The records:

★ ★ ★ ★ ★

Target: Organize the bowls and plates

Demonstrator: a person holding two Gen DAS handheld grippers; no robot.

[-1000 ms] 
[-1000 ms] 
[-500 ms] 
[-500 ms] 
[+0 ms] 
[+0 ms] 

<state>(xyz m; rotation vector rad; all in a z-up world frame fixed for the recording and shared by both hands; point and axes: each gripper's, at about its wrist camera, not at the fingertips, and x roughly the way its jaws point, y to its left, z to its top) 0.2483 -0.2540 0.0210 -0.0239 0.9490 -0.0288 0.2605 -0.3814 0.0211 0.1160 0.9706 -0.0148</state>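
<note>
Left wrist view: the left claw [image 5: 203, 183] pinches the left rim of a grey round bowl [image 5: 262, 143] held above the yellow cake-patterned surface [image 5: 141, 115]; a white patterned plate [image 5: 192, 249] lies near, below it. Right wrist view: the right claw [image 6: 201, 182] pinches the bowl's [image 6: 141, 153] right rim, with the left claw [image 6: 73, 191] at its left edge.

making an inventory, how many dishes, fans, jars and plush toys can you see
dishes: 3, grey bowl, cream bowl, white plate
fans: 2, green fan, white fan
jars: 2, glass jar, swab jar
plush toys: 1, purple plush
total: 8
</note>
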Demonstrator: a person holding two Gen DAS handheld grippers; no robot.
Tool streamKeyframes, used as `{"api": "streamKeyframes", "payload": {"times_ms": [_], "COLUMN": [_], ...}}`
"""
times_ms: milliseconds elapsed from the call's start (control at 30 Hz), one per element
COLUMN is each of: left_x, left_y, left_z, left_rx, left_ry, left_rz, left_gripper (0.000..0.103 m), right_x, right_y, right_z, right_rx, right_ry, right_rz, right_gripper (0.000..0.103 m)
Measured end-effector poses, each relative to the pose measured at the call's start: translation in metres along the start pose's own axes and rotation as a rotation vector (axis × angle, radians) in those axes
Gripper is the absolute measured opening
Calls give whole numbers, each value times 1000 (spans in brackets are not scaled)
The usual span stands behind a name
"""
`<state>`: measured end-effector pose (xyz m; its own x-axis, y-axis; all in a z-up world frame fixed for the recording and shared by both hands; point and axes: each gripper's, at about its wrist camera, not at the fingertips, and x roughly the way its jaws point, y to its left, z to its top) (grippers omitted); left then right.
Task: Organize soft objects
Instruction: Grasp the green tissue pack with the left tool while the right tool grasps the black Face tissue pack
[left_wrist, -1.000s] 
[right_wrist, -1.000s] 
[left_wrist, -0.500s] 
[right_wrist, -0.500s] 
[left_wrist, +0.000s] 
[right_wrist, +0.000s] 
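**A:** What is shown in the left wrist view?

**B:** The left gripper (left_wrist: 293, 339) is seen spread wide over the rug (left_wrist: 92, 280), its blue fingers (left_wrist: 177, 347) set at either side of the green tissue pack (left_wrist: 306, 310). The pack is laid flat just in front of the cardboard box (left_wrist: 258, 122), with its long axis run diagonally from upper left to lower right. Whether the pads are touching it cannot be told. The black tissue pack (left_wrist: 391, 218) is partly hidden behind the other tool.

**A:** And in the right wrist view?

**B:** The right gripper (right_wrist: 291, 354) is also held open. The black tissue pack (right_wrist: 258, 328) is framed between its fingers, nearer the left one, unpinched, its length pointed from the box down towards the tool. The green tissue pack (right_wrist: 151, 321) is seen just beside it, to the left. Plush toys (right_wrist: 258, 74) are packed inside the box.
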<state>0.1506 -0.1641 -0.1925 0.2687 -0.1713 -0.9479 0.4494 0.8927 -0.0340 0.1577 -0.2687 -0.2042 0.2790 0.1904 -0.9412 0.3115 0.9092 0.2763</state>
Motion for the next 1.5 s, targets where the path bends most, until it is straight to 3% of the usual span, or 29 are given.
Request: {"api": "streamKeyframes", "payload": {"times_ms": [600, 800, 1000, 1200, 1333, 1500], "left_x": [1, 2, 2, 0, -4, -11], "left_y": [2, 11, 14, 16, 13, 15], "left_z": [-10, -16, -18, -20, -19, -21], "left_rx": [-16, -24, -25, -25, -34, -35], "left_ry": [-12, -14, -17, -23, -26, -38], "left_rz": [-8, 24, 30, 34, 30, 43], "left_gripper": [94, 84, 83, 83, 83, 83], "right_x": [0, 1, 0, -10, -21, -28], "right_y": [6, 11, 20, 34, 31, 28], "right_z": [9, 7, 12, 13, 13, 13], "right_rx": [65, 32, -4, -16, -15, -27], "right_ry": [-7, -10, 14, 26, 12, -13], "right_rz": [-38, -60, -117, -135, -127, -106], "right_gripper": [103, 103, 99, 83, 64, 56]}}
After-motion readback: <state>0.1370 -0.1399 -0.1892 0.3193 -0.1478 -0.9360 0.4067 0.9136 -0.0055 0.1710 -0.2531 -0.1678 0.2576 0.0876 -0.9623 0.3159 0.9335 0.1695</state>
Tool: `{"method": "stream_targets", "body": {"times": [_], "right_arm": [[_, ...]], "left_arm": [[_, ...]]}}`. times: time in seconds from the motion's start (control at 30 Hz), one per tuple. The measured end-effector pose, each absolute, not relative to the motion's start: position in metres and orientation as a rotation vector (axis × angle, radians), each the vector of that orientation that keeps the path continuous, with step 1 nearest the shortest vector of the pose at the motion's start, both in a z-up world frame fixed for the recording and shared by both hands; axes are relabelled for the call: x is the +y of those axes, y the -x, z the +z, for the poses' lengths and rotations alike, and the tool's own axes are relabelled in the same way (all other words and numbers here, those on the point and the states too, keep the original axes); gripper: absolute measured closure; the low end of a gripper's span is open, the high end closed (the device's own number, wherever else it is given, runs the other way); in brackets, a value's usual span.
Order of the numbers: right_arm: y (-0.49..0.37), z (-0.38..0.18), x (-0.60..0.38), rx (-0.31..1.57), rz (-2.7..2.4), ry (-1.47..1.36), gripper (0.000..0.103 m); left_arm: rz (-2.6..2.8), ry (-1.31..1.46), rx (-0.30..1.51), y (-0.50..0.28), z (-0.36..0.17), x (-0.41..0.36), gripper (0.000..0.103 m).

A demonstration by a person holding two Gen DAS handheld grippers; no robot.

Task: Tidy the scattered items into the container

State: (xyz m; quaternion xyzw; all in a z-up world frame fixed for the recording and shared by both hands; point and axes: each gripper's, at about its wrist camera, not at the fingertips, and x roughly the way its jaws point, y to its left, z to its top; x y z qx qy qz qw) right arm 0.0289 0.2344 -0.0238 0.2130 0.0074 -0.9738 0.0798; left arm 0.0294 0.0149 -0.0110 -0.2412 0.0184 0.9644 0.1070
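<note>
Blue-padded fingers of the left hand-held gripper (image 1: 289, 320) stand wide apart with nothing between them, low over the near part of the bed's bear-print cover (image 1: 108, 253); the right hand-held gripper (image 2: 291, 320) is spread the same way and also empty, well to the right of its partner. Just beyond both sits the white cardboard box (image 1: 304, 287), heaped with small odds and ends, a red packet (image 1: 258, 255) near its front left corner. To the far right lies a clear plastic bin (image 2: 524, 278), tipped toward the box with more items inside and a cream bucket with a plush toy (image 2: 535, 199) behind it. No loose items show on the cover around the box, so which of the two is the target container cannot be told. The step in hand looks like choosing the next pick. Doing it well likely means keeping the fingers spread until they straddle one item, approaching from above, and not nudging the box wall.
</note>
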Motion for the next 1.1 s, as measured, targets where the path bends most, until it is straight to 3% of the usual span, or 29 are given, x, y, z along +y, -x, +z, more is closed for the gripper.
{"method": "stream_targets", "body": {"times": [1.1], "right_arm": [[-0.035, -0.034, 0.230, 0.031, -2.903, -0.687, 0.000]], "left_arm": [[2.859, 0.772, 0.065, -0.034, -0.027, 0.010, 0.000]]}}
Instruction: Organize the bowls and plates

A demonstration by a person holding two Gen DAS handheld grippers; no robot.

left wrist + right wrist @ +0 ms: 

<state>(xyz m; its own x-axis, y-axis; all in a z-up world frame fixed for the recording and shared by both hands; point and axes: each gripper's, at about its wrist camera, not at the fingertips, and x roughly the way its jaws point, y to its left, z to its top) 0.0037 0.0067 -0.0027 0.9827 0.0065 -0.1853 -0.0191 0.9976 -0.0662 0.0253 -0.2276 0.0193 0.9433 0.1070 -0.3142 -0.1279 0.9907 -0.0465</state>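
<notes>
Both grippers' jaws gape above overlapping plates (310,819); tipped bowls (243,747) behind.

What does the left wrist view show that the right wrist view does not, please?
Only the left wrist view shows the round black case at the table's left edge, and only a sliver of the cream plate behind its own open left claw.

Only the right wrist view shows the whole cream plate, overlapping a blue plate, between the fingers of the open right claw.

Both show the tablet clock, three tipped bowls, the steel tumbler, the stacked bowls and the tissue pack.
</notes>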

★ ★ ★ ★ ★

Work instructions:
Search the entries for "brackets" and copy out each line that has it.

Exercise response:
Calls give whole numbers, each value times 1000 (spans in brackets are not scaled)
Tool: `{"method": "stream_targets", "body": {"times": [_], "right_arm": [[_, ...]], "left_arm": [[_, ...]]}}`. times: time in seconds from the motion's start (control at 30 Hz), one per tuple. The measured end-effector pose, each absolute, not relative to the motion's start: position in metres and orientation as a rotation vector (axis × angle, radians), each the vector of that orientation that keeps the path continuous, with step 1 nearest the shortest vector of the pose at the motion's start, both in a z-up world frame fixed for the recording and shared by both hands; axes are relabelled for the call: x is the +y of those axes, y the -x, z the +z, for the poses' lengths and rotations alike, and the tool's own axes are relabelled in the same way (all other words and numbers here, those on the point and the states too, keep the original axes); gripper: absolute measured closure; the low end of a gripper's span is open, the high end closed (the device's own number, wherever else it is given, runs the other way); in brackets, a value's usual span.

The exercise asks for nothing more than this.